Hepatic ischemia/reperfusion (I/R) injury is characterized by the generation of reactive oxygen species (ROS), such as superoxide anions and hydrogen peroxide. The aim of this study is to investigate whether antioxidative gene delivery by our polylipid nanoparticles (PLNP) is an effective approach for prevention of the injury. Polyplexes of extracellular superoxide dismutase (EC-SOD) and/or catalase genes were injected via the portal vein 1 day prior to a warm I/R procedure in mice. The effects of the gene delivery were determined 6 hours after starting reperfusion.
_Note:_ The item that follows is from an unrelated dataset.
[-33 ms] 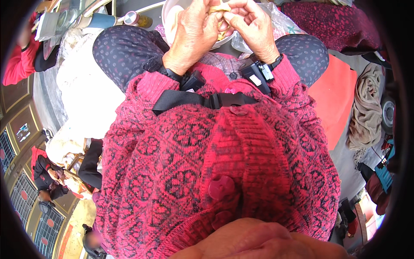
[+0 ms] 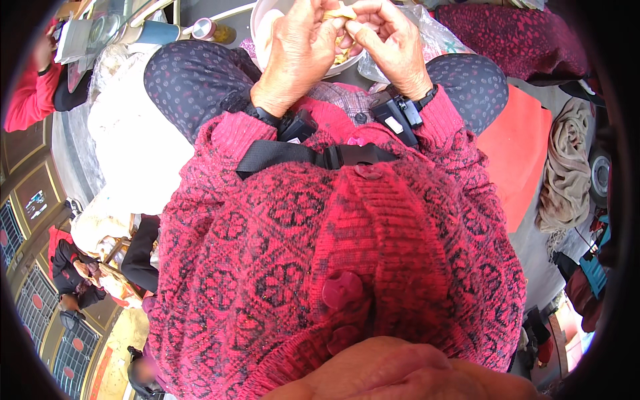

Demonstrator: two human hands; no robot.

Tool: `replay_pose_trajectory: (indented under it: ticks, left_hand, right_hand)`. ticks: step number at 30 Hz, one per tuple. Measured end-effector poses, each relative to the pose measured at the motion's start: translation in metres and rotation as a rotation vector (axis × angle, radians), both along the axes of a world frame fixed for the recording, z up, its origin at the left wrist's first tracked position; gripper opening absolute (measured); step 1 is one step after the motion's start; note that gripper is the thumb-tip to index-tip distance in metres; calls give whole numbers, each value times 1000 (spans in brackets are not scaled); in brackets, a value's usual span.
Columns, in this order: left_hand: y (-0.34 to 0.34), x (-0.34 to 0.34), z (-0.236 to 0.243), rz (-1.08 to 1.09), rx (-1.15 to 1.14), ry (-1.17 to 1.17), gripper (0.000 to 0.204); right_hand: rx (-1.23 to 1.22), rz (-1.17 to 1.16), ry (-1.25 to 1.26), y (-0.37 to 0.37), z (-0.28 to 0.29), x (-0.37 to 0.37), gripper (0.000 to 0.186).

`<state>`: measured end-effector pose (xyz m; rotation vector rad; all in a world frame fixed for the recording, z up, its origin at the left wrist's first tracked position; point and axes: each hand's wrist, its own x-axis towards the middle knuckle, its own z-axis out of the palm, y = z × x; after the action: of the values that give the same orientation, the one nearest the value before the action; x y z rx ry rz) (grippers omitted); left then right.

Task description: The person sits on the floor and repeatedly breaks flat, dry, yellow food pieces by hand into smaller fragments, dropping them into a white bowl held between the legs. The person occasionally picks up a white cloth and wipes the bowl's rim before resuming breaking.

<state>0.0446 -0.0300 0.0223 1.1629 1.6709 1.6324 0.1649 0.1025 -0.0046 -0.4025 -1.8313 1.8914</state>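
At the top of the head view, my left hand [image 2: 293, 57] and my right hand [image 2: 393, 50] meet over a whitish bowl [image 2: 259, 15]. Between the fingertips is a small, thin, pale yellow piece [image 2: 341, 13], pinched from both sides. Its exact kind cannot be made out. Yellowish bits [image 2: 342, 55] show inside the bowl below the hands. A white rounded thing [image 2: 268, 30] lies at the bowl's left side, partly covered by my left hand. Both wrists carry black straps with small boxes.
A clear plastic bag [image 2: 430, 33] lies right of the bowl. To its left are a jar with a pinkish lid [image 2: 203, 29] and a blue-grey cup [image 2: 159, 32]. A red sheet [image 2: 517, 153] and a brown cloth [image 2: 563, 173] lie on the right. Other people sit at the left.
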Motion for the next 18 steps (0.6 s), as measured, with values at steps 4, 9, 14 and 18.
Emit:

PLNP-mediated antioxidative gene delivery led to a marked increase in human EC-SOD and catalase gene expression in the liver. Liver superoxide dismutase (SOD) and catalase activity both increased approximately 10-fold. Increased liver superoxide anion levels caused by the I/R procedure were reduced to normal levels by EC-SOD gene delivery. The overexpression of these 2 antioxidative genes significantly suppressed the I/R-induced elevation of serum alanine aminotransferase (ALT) levels, decreased liver malondialdehyde content, restored glutathione reserve, and improved liver histology. In conclusion, EC-SOD or catalase gene delivery by PLNP resulted in high levels of the transgene activity in the liver, and markedly attenuated hepatic I/R injury. The protection is directly associated with elevated antioxidative enzyme activity as the result of the gene delivery. This novel approach may become a potential therapy to improve graft function and survival after liver transplantation.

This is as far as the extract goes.